O destaque é que, em vez de invocar o teto de gastos e afastar o pacote eleitoral, afasta-se o teto, nele criando uma gigantesca goteira para esse gasto de R$ 41 bilhões no mesmo ano em curso. Afinal, as eleições estão na porta, e o próximo exercício financeiro está além da terra plana, para um futuro governo incerto e não sabido. Estamos em um programa de auditório: vale tudo por dinheiro, isto é, pela reeleição.

Isso lembra uma velha máxima política: aos amigos, tudo; aos inimigos, a lei. Atualizando o ditado em termos financeiros: aos amigos, goteiras no teto; aos inimigos, pedaladas.
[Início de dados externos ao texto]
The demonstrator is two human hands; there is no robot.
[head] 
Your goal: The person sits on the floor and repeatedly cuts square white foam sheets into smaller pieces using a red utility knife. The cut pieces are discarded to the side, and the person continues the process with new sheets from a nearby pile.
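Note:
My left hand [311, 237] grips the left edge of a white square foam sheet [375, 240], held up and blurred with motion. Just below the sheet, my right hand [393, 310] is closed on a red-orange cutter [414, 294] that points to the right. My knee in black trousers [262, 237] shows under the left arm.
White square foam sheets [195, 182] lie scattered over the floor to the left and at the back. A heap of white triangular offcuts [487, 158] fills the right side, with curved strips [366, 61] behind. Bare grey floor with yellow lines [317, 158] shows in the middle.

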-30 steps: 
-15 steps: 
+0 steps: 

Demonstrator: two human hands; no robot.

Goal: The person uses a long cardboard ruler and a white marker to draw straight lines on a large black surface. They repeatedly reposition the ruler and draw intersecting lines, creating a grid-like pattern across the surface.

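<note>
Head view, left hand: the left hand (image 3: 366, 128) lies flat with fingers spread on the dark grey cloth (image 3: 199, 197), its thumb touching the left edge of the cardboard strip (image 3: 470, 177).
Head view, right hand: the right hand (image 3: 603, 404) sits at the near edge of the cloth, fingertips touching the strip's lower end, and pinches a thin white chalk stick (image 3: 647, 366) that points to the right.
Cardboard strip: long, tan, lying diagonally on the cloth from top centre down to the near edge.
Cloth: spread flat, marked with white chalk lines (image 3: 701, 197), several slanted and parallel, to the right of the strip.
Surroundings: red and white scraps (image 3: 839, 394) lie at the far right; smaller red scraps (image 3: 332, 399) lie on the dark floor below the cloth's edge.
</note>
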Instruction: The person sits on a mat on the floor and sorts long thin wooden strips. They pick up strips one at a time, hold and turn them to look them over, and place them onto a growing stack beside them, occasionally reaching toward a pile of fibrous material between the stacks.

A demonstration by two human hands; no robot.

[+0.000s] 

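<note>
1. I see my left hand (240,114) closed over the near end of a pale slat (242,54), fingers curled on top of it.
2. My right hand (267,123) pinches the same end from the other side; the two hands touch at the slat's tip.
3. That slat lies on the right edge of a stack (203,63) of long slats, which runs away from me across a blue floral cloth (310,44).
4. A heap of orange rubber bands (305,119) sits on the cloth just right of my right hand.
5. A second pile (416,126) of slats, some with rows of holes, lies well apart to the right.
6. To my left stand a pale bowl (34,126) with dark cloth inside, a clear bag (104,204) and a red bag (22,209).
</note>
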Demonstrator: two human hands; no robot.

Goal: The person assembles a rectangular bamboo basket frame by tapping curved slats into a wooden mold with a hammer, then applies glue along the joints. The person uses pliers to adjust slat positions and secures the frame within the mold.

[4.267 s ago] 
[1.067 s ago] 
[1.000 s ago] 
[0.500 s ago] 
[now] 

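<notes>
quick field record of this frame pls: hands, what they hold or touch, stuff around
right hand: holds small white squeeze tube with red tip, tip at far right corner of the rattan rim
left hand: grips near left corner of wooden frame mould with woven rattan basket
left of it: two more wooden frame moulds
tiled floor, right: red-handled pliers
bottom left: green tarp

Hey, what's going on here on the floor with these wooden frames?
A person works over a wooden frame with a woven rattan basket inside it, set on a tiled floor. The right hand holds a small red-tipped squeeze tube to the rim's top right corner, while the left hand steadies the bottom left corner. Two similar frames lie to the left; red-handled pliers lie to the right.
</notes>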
A conta não fecha. Além dos R$ 41 bilhões em goteiras da PEC Eleitoral, existe mais de R$ 100 bilhões em excesso de arrecadação, aumento do Auxílio Brasil, redução da arrecadação dos tributos federais sobre os combustíveis, perdão das dívidas do Fies, Vale-Gás, isenção do IPI para taxistas, ampliação do crédito para pequenas e microempresas, sem falar nos R$ 16,5 bilhões de emendas de relator (RP9) e das emendas PIX, dirigidas diretamente aos municípios — tudo isso importa em mais de R$ 300 bilhões. Para isso foi encontrado dinheiro, mas não para pagamento dos precatórios.

O pior é que nem estava claro que o Poder Judiciário era o inimigo, pois são suas decisões transitadas em julgado que estão sendo pedaladas. Agora está. E os credores desses precatórios acabam espremidos entre o mar e as pedras, sem ter a quem apelar. O que resta fazer? A resposta está em uma antiga fábula, na qual um espertalhão tece uma roupa de tecido invisível para o orgulhoso rei, e, quando este desfila para os súditos sua nova vestimenta, uma criança grita que o rei está nu. Nos resta gritar como a criança. Será que o Judiciário acordará com os gritos?